The problem
Every line below that holds "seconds" must be copied.

(Items from a dataset)
━━━━━━━━━━━━━━━━━━━━━━━━━━━━━━

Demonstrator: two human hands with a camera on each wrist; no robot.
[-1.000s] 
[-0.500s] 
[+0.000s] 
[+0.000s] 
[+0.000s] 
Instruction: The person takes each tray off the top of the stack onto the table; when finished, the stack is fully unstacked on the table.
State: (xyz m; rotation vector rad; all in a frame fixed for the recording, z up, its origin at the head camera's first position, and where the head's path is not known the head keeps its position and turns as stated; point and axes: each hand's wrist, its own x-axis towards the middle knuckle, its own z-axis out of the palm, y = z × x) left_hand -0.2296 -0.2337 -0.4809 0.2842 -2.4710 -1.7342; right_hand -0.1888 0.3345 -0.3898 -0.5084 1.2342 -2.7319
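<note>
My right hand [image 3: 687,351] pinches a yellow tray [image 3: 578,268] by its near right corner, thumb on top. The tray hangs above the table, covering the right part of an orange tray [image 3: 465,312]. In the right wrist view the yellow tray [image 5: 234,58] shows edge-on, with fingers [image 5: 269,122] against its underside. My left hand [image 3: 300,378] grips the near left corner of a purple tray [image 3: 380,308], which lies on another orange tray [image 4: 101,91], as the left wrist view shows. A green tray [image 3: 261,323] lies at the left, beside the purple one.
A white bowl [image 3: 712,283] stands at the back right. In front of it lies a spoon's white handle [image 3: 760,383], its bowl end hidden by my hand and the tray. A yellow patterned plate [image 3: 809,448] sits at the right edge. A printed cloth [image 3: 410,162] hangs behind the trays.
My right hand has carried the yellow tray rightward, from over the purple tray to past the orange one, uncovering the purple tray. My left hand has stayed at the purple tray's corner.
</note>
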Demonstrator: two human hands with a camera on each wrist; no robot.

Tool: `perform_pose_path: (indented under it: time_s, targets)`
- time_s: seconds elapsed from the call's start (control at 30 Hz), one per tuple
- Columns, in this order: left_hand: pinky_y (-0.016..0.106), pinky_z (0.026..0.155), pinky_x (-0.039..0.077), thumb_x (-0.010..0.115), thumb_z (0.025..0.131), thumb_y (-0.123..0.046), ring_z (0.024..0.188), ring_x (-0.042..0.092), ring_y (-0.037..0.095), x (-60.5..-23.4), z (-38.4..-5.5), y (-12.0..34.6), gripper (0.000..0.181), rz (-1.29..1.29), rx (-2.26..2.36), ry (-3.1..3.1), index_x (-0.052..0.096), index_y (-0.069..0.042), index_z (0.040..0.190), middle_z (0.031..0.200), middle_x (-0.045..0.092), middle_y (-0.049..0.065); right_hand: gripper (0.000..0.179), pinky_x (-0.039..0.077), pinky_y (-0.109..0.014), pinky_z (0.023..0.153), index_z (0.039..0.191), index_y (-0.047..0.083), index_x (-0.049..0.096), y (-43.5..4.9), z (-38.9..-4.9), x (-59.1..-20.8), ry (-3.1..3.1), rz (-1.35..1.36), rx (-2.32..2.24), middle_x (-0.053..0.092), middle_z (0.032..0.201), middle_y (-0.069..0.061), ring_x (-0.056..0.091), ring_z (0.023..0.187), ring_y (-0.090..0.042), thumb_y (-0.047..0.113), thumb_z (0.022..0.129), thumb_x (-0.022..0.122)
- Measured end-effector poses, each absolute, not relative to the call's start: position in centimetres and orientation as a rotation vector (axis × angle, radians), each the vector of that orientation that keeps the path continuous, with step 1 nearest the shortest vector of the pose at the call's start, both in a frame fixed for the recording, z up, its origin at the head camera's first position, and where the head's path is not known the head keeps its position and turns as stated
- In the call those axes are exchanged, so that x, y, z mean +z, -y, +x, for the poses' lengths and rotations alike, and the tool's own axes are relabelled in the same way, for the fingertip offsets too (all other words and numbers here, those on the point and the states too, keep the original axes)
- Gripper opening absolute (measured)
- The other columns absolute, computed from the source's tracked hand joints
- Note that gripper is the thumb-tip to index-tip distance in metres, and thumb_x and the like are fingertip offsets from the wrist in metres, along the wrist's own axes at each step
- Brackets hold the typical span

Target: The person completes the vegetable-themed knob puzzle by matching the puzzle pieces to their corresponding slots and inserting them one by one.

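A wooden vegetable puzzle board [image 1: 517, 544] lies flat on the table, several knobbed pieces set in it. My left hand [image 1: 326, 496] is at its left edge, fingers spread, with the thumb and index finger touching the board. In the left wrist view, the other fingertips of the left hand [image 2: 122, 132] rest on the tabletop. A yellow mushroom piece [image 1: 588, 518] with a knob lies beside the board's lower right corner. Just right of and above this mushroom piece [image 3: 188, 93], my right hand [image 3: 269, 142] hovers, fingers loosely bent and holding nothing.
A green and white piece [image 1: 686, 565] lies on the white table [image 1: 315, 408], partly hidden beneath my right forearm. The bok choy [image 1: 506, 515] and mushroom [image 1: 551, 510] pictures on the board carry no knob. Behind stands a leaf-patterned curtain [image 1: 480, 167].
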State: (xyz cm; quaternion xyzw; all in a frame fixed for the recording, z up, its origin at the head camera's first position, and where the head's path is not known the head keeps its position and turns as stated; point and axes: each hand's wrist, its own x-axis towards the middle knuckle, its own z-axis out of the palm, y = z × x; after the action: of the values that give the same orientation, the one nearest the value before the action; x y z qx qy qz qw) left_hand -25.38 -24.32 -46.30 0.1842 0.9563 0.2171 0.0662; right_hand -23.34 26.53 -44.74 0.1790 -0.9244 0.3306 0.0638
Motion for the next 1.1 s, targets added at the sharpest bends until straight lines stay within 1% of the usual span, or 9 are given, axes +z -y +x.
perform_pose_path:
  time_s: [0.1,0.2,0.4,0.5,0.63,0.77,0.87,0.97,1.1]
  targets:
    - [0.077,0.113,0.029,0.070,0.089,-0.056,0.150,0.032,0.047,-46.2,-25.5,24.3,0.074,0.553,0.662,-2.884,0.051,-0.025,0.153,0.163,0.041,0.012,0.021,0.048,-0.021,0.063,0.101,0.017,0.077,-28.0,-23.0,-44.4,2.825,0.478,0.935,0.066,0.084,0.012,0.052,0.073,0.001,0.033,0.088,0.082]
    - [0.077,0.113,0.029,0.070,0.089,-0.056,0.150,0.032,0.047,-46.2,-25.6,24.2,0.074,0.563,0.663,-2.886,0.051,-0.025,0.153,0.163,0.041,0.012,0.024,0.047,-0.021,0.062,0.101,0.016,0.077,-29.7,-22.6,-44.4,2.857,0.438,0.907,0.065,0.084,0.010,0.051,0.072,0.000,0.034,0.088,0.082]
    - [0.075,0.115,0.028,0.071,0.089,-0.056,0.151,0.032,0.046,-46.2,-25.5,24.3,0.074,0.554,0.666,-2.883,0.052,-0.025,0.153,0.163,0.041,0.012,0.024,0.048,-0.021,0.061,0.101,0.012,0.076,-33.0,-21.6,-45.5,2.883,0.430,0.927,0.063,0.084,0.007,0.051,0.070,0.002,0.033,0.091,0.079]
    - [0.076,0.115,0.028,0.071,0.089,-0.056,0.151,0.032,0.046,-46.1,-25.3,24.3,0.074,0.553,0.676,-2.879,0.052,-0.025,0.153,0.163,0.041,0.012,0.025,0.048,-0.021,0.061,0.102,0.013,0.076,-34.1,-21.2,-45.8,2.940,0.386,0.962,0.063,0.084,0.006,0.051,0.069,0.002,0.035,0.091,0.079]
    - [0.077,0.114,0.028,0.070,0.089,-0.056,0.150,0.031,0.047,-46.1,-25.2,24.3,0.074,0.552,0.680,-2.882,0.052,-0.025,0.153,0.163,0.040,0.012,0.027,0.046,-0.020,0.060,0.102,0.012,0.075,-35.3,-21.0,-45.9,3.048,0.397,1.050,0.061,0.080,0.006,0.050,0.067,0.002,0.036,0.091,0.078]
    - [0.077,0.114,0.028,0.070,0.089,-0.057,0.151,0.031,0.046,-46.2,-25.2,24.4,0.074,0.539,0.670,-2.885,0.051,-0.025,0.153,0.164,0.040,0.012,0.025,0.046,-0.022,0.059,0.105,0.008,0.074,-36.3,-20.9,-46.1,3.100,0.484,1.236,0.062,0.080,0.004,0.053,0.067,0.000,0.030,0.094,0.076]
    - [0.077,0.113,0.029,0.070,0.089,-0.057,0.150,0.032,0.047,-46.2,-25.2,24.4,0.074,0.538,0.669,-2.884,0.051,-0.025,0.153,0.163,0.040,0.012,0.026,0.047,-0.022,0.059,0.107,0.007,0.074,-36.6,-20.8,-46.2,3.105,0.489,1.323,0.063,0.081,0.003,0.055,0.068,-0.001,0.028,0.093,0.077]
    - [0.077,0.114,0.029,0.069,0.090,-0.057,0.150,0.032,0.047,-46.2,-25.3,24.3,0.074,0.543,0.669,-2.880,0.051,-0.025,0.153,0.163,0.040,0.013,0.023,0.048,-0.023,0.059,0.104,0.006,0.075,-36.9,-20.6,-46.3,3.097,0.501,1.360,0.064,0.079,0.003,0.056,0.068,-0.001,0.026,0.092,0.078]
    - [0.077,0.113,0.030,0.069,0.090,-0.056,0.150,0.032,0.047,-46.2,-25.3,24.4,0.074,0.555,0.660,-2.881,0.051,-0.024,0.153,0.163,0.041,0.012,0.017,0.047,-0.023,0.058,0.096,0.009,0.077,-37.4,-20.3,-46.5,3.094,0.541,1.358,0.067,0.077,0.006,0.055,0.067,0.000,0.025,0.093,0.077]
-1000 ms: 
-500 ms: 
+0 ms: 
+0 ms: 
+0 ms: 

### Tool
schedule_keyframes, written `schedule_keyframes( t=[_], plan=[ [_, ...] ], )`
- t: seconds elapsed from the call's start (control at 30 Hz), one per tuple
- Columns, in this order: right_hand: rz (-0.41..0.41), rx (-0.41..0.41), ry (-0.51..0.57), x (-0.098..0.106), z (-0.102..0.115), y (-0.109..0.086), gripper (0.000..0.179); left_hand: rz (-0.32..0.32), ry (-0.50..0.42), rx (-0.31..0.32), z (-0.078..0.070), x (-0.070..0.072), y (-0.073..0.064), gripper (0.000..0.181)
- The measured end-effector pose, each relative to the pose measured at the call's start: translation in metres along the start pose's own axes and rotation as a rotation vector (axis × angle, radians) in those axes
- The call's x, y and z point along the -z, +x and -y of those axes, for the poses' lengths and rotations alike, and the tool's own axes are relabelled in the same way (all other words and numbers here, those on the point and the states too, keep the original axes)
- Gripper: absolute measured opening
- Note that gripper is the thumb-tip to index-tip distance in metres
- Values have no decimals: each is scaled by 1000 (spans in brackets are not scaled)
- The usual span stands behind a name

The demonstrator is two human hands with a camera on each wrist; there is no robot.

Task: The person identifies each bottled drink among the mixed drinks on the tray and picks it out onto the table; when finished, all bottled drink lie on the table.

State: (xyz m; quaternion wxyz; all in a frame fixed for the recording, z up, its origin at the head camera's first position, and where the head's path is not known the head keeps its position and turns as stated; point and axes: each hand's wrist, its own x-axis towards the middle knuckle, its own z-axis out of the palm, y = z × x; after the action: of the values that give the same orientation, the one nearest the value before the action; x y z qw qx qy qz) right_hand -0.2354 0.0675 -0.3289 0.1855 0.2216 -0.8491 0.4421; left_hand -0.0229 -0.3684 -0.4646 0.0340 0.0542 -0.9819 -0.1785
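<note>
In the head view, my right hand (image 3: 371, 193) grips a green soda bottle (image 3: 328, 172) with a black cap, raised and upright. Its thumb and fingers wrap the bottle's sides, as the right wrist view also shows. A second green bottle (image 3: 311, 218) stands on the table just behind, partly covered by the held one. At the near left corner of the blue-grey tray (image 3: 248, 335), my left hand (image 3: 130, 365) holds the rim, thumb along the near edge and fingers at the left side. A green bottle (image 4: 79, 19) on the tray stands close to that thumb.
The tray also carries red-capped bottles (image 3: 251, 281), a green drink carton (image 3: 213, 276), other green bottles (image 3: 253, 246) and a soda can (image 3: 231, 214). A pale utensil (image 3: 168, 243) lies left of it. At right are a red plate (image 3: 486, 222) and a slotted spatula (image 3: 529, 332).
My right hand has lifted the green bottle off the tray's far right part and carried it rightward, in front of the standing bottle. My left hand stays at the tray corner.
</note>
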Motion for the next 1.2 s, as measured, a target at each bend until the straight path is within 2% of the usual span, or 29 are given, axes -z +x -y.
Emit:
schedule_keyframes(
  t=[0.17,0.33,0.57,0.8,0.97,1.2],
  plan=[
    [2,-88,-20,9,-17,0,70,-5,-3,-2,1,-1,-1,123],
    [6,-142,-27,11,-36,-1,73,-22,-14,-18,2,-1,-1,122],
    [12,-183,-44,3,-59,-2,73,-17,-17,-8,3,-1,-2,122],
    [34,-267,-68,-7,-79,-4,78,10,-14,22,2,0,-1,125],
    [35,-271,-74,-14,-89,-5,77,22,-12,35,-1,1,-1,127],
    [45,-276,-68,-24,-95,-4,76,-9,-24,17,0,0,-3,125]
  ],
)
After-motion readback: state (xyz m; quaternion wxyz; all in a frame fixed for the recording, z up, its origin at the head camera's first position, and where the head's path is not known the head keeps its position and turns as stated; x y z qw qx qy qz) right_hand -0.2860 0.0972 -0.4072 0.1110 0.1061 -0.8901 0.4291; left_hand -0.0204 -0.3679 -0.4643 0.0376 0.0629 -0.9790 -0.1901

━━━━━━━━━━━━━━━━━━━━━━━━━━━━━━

Exercise response
- time_s: seconds elapsed from the call's start (control at 30 Hz), one per tuple
- t: seconds elapsed from the call's start (control at 30 Hz), one per tuple

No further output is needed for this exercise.